通过这个TableBuilder类,我们就可以很清晰地看出一个Table是怎么构建的了。下面给出构建一个Table的流程。
TableBuilder类首先在类内创建出各类BlockBuilder,包括dataBlock,metadataBlock,filterBlock等等。 
然后当每次需要插入一个key时就会调用TableBuilder的add方法,这个方法会自动负责处理index_block、重启点、filter_block以及对每个key进行长度压缩(这个压缩不是共享key,而是调用comparator中的FindShortestSeparator方法)。另外TableBuilder类插入key-value会首先写入内存中,只有当内存部分的大小超过一定长度才会写持久化到硬盘。 
Flush函数负责将目前的数据区追加写到磁盘中,它会调用WriteBlock函数,注意Flush不会把非data_block的block持久化。 

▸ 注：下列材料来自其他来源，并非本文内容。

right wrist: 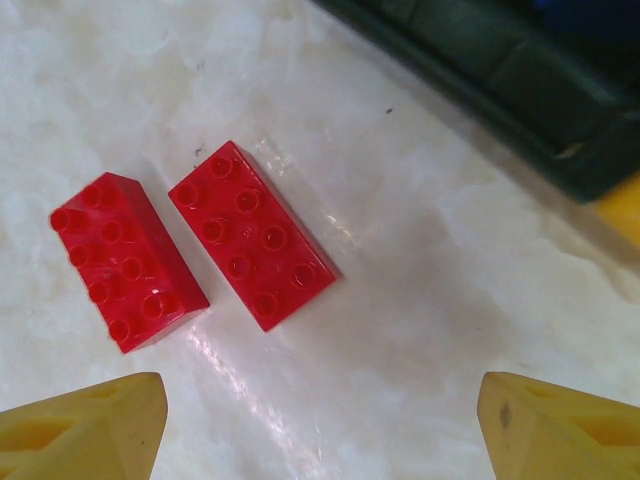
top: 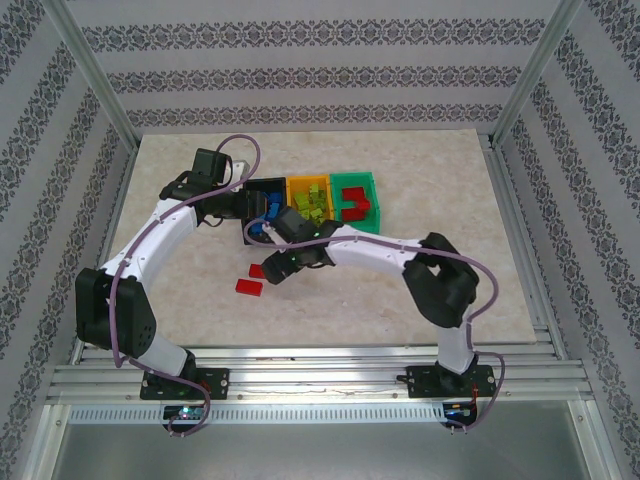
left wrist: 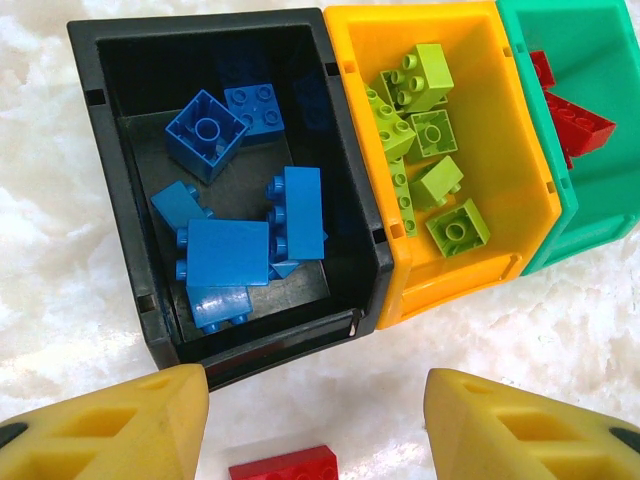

WriteBlock函数是对WriteRawBlock函数的封装。它主要是处理了数据压缩的部分,然后把压缩后的数据和压缩类型以及数据的crc校验码传递给WriteRawBlock函数。 
WriteRawBlock函数是真正写入数据的函数,每个Block都由数据区和偏置区、压缩类型以及crc校验组成。 
当一个table完成构建时就会调用finish函数,这个函数会负责追加写filter_block、metaindex_block、index_block和Footer。其中写入每个Block时会调用对应handler的encode函数来将每个block编码成字符串。 
 
我们继续来审视一下SSTable和Block的结构图,这样我们会更加清楚其结构。
 
 
总结 
不得不说,Block的统一的设计还是非常的巧妙,所有的Block结构都是一样的,只是提供了统一的接口(Add),内部设计包含了key的前缀压缩、偏置区、重启点等等优化设计。而filterBlock和IndexBlock等等也是包含这些偏置区和重启点的,可能会感觉有些奇怪,因为这些存储的都是过滤器或者是索引。但是由于我们不需要关心这些内部的细节,所以可以看成是数据结构内部优化即可。